The Court’s opinion disrespects and disparages both the political process in California and the well-stated opinion of the California Supreme Court in this case. … The California Supreme Court, not this Court, expresses concern for vigorous representation; the California Supreme Court, not this Court, recognizes the necessity to avoid conflicts of interest; the California Supreme Court, not this Court, comprehends the real interest at stake in this litigation and identifies the most proper party to defend that interest.

In the end, what the Court fails to grasp or accept is the basic premise of the initiative process. And it is this. The essence of democracy is that the right to make law rests in the people and flows to the government, not the other way around. Freedom resides first in the people without need of a grant from government. The California initiative process embodies these principles and has done so for over a century.
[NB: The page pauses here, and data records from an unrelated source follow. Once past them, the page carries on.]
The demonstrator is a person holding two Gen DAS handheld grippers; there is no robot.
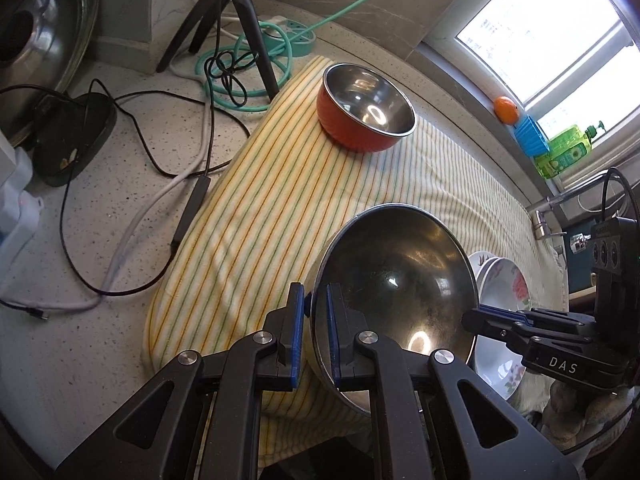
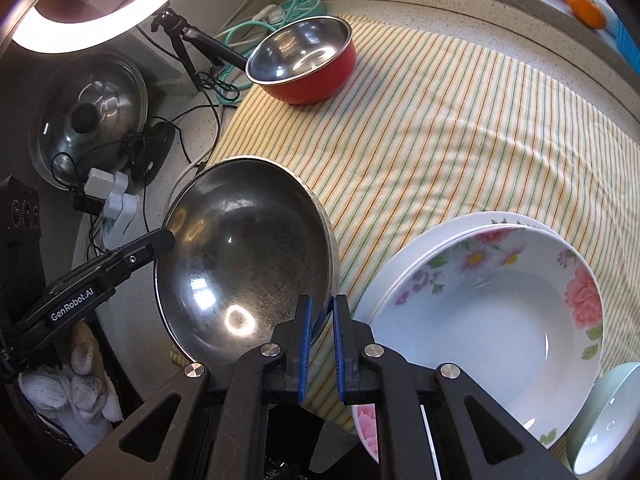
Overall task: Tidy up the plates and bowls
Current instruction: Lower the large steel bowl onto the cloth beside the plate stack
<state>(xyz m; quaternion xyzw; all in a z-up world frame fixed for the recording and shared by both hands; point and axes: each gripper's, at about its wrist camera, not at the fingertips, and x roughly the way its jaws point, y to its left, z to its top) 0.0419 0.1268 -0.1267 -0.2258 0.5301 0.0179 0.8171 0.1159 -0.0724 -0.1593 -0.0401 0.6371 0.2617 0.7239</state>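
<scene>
A large steel bowl (image 1: 400, 276) is held tilted above the striped cloth (image 1: 280, 200). My left gripper (image 1: 316, 320) is shut on its left rim. My right gripper (image 2: 322, 324) is shut on its right rim; the bowl also shows in the right wrist view (image 2: 244, 256). A red bowl with a steel inside (image 1: 364, 108) stands on the far part of the cloth, also seen from the right wrist (image 2: 308, 60). Stacked floral plates (image 2: 492, 320) lie on the cloth to the right of the steel bowl, partly hidden behind it in the left wrist view (image 1: 504, 280).
A pale green bowl (image 2: 604, 416) sits at the lower right. A black tripod (image 1: 236, 28), teal and black cables (image 1: 240, 68) and a power strip lie behind the cloth. A pot lid (image 2: 88, 116) leans at the left. An orange (image 1: 506, 110) and a green bottle (image 1: 564, 152) stand on the window sill.
</scene>
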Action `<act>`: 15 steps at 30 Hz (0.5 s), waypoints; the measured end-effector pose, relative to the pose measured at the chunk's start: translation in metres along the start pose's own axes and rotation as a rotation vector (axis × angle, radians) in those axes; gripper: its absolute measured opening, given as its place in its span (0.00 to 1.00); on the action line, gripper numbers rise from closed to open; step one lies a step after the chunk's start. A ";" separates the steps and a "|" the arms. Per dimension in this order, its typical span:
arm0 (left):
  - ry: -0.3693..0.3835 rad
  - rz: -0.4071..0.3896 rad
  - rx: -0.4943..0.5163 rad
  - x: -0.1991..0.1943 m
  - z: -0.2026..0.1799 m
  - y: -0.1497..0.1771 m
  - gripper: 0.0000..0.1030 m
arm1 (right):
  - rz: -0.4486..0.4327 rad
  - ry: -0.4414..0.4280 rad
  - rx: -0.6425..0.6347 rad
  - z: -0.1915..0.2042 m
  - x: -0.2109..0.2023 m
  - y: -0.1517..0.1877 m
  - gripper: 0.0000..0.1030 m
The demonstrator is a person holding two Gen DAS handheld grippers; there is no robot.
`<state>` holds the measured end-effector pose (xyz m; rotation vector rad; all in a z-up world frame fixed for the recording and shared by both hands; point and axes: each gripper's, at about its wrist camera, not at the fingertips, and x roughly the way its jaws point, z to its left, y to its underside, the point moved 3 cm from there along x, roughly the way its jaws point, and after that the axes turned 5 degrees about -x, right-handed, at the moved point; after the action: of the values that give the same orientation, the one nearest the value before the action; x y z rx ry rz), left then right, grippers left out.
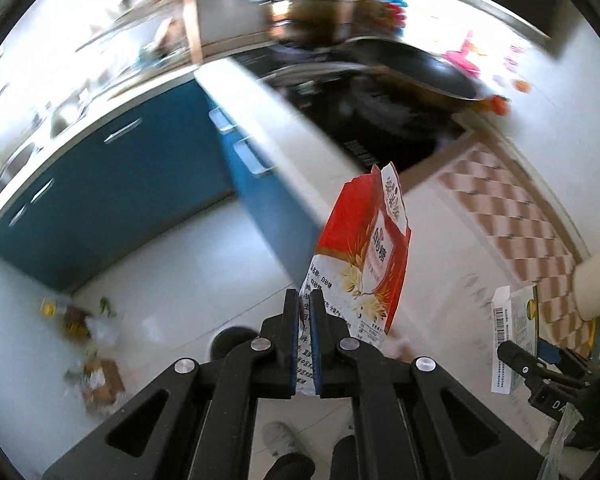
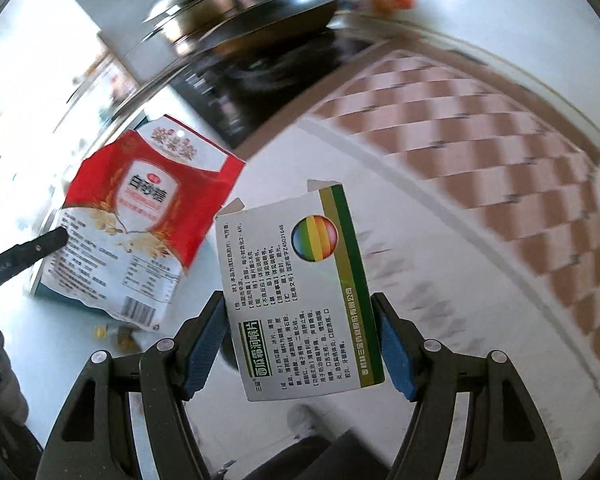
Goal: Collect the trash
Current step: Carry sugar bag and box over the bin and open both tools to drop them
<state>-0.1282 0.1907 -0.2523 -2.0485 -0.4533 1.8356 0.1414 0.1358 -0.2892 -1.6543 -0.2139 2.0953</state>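
Pinching sugar bag (image 1: 364, 264), left hand-held gripper (image 1: 307, 300); right hand-held gripper (image 2: 300, 312) clamps med box (image 2: 300, 296); bkgd blurred.

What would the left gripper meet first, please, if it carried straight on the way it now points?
Probably the white countertop: beyond the left gripper and its sugar bag, that edge lies ahead, though blur leaves depth unclear.

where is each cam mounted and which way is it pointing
Left wrist: sits on the left gripper, facing steeply down at floor, blue cabinets and stove; the gripper is shut on a sugar bag; a shoe shows below.
Right wrist: sits on the right gripper, facing steeply down at floor and checkered mat; the gripper clamps a box.
Shared: each view shows the other's load, plus wok, mat and floor.
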 end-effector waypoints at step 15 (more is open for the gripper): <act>-0.149 0.264 -0.305 0.156 0.206 0.100 0.02 | 0.254 -0.053 -0.189 0.182 0.185 0.078 0.70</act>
<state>-0.3155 0.1835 -0.4558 -2.2691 -0.5543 2.2014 -0.0831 0.1772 -0.4346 -1.8180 -0.2349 2.3718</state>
In California and the 26 other States that permit initiatives and popular referendums, the people have exercised their own inherent sovereign right to govern themselves. The Court today frustrates that choice by nullifying [for lack of standing] a State Supreme Court decision holding that state law authorizes an enacted initiative’s proponents to defend the law if and when the State’s usual legal advocates decline to do so.
Conservatives (who wanted Prop 8 upheld) such as WSJ columnist John Fund were predictably upset by the Roberts approach. But then so was Kevin Drum, a blogger who covers  “civil liberties, gay rights” for the left-wing magazine Mother Jones. After quoting Kennedy’s dissent that “gets at the core problem here,” he wrote:
In California, it's routine for the people to pass initiatives that neither the governor nor the legislature supports. In fact, that was the whole point of the initiative process when it was created. In cases like these, of course the governor and legislature are going to decline to defend the law in court. With today's decision, the Supreme Court is basically gutting the people's right to pass initiatives that elected officials don't like and then to defend them all the way to the highest court in the land.

To me, this has neither the flavor of justice nor of democratic governance, regardless of whether I like the outcome.
As Kennedy, Fund and Drum correctly note, the decision has reduced the accountability of politicians, weakening (if not undoing) the ability of voters in 26 states to practice direct democracy.

In all three cases, it appears the Roberts Court (or at least the chief justice) has moved the US legal system away from a key principle articulated by John Adams, one of the revolutionary founders, our first vice president and the principle author of the 1780 Massachusetts Constitution. In 1774 Adams wrote that a key principle of the English legal system was “a government of laws, and not of men.” Using technicalities means that courts, not voters or legislators, will be deciding what is allowed and not allowed in our republic.